Цель курсовой работы: реализовать линейные модели многоагентных систем при помощи программы Ecsel

Задачи:

1.Изучение литературы по данной теме.

.Описание оптимизационных алгоритмов

.Реализация оптимизационных алгоритмов в линейных моделях многоагентных систем.

1. ОСНОВНЫЕ ПОНЯТИЯ АГЕНТОВ

.1ОСНОВНЫЕ ТЕРМИНЫ И ОПРЕДЕЛЕНИЯ

Информация в данной работе была взята из сайтов, указанных в списке литературы, и переведена с английского на русский язык.

Агент (мультиагент) - это аппаратная или программная сущность, способная действовать в интересах достижения целей, поставленных перед ним владельцем и/или пользователем.

Программные интеллектуальные агенты - это новый класс систем программного обеспечения, которое действует либо от лица пользователя, либо от лица системы делегировавшей агенту полномочия на выполнение тех или иных действий.

Мультиагентная система - сложная система, в которой функционируют два или более интеллектуальных агентов.

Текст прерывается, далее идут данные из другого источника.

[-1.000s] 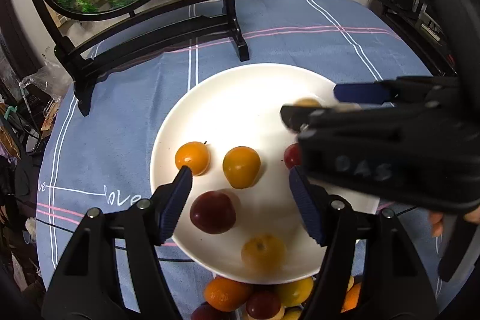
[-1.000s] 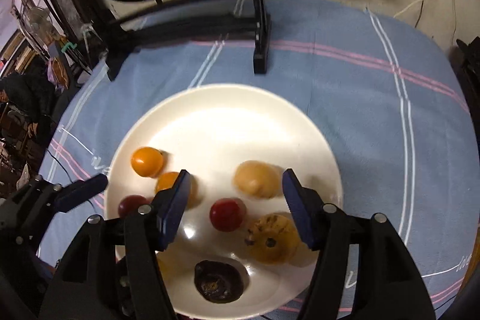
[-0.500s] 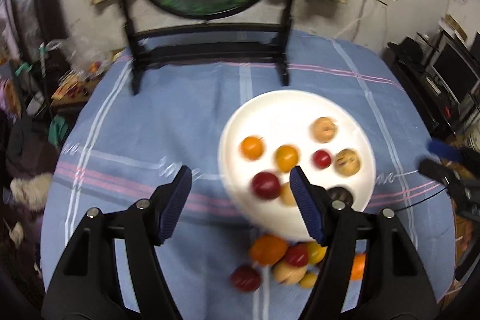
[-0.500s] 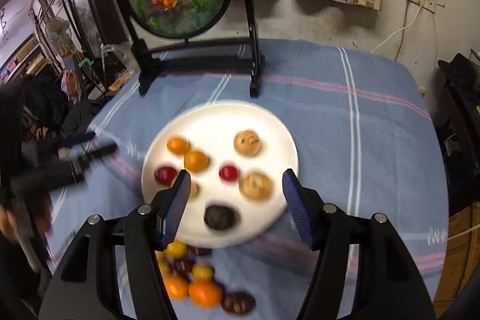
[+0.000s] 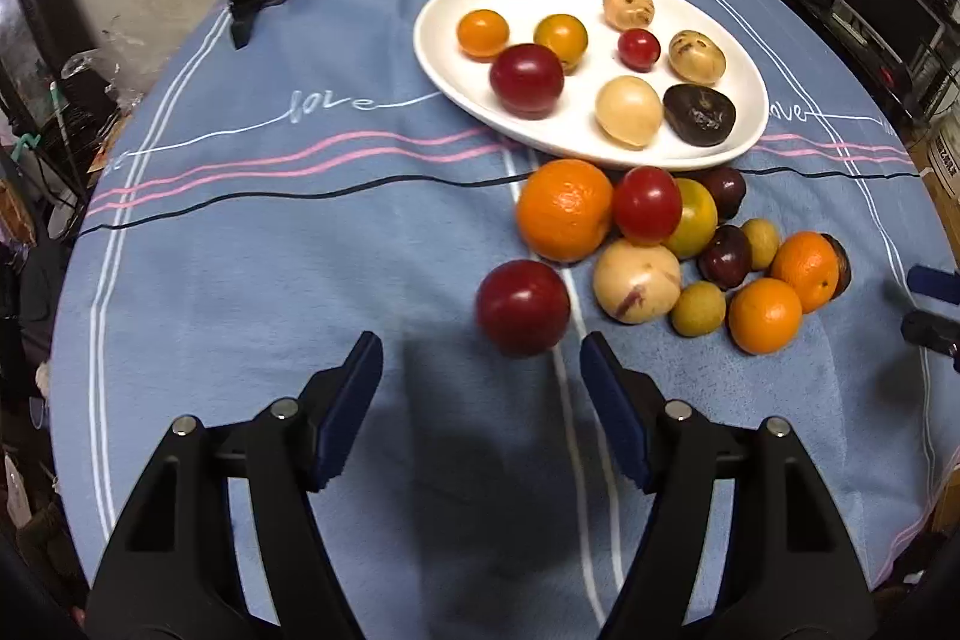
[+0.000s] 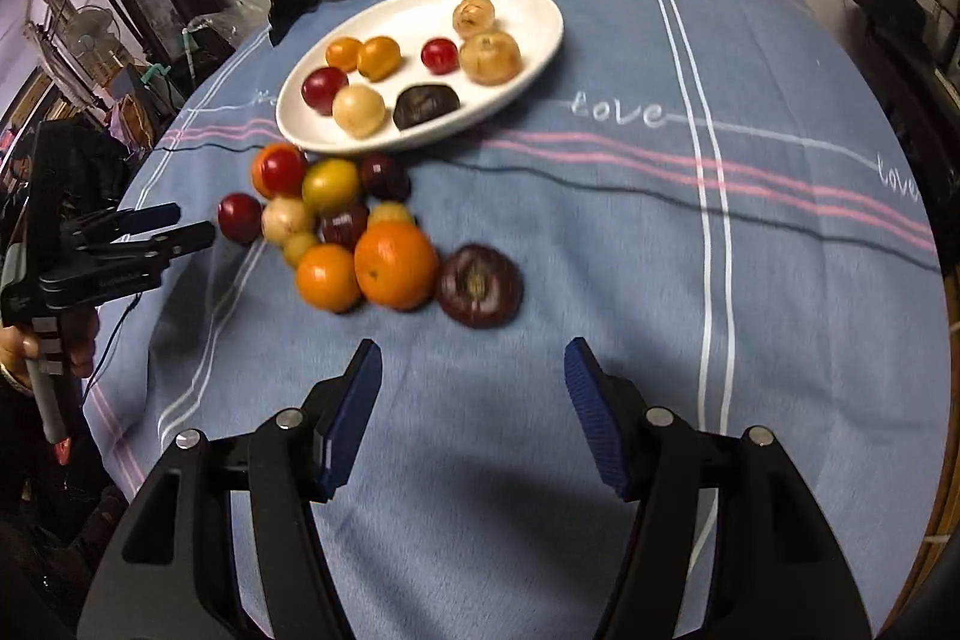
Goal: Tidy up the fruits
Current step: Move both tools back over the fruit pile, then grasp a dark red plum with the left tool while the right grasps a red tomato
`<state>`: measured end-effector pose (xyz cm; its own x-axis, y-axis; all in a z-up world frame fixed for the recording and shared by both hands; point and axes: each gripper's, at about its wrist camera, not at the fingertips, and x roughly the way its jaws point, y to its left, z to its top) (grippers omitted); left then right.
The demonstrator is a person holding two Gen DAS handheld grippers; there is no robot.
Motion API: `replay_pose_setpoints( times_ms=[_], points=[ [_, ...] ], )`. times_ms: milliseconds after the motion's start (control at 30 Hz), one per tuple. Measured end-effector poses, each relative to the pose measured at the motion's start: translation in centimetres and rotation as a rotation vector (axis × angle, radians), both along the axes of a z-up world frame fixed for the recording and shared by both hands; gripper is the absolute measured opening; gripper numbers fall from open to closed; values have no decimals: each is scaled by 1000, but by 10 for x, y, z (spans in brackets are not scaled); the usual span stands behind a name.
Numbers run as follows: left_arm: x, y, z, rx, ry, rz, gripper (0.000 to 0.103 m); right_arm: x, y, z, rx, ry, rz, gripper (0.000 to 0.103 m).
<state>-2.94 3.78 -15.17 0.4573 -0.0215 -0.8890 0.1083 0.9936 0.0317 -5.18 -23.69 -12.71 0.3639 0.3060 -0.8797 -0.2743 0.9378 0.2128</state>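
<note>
while eight small fruits are sitting spread out on the white plate (image 5: 750, 100), a loose heap of oranges, plums and pale fruits (image 5: 660, 244) is lying on the blue tablecloth (image 5: 270, 250) just in front of it, where "love" is showing in white script; the left gripper (image 5: 480, 370) is hovering low with jaws spread, a red plum (image 5: 522, 307) just ahead. the right gripper (image 6: 471, 379) is hanging spread too, near a dark purple fruit (image 6: 479, 285)

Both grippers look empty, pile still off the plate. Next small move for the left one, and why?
Probably ease the left gripper forward around the red fruit. Its jaws are open and empty, and that fruit lies loose on the cloth just ahead between them, apart from the pile and outside the white plate.
</note>
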Motion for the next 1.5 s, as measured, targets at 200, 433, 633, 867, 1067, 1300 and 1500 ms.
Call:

Процесс самоорганизации в мультиагентных системах - внутренняя упорядоченность, согласованность, взаимодействие более или менее дифференцированных и автономных агентов агентной системы, обусловленной ее строением.

.2 ОПРЕДЕЛЕНИЯ АГЕНТОВ


Общепринятого определения “агента” еще не существует. Рассматриваемый в какой-либо системе мультиагент - это аппаратная или программная сущность, способная действовать в интересах достижения целей, поставленных перед ним владельцем и/или пользователем. Таким образом, в рамках мультиагентных систем мы рассматриваем агенты, как автономные компоненты, действующие по определенному сценарию. Классифицируются агенты на четыре основных типа: простые, умные (smart), интеллектуальные(intelligent) и действительно интеллектуальные(truly intelligent).

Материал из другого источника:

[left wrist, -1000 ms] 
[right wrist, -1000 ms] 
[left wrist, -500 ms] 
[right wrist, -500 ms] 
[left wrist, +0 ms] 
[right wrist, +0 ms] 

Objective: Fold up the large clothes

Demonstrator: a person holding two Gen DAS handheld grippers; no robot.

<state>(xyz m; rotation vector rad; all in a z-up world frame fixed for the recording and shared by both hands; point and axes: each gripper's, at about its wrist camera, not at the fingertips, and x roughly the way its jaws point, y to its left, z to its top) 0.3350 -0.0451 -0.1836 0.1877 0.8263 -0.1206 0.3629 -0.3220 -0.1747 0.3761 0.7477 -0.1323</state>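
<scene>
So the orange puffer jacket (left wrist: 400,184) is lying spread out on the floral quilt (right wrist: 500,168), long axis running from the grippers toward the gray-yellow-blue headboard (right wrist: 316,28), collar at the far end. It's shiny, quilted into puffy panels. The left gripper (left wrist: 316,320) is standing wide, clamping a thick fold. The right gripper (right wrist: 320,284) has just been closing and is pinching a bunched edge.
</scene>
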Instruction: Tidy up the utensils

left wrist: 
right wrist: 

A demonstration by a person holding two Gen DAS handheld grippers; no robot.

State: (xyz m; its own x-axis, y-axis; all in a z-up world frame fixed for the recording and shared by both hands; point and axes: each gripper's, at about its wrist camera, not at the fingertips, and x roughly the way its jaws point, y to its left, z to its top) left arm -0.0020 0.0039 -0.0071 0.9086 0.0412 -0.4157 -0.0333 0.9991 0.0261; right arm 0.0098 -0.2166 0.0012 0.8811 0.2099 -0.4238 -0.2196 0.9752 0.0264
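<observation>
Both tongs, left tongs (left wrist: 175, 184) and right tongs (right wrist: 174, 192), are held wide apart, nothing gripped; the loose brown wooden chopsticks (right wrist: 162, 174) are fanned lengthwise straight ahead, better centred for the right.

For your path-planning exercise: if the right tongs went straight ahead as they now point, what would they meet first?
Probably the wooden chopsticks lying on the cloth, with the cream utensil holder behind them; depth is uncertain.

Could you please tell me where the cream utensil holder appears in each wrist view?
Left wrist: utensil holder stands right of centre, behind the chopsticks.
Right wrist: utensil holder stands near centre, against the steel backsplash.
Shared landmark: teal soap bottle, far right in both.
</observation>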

Интерес для построения МАС в задачах инженерии знаний представляют в большей степени интеллектуальные и действительно интеллектуальные агенты, которые отличаются тем, что поддерживают помимо автономного выполнения, взаимодействия с другими агентами и слежения за окружением - способность использовать абстракции, адаптивность поведения, обучение на прецедентах и толерантность к ошибкам.

Проблемы в создании МАС на принципах искусственного интеллекта состоит в том, что при проектировании точной и полной модели представления мира, процессов и механизмов рассуждения в нем - очень тяжело создать адекватную и полную картину мира. Несмотря на явные трудности, идея использовать агентов для решения разноплановых задач очень популярна в последнее время. Однако задача проектирования МАС и действительно интеллектуальных агентов требует специальных знаний и является ресурсоемкой задачей.

Программные интеллектуальные агенты - это новый класс систем программного обеспечения, которое действует либо от лица пользователя, либо от лица системы делегировавшей агенту полномочия на выполнение тех или иных действий. Они являются, по сути, новым уровнем абстракции, отличным от привычных абстракций типа - классов, методов и функций. Но при этом, разработка МАС позволяет создавать системы обладающие расширяемостью/масштабируемостью, мобильностью/переносимостью, интероперабельностью, что несомненно очень важно при разработке систем, основанных на знаниях.

1.3 СВОЙСТВА АГЕНТОВ

.Автономность: агенты функционируют без прямого вмешательства людей или кого-либо другого и владеют определенной способностью контролировать свои действия и внутреннее состояние.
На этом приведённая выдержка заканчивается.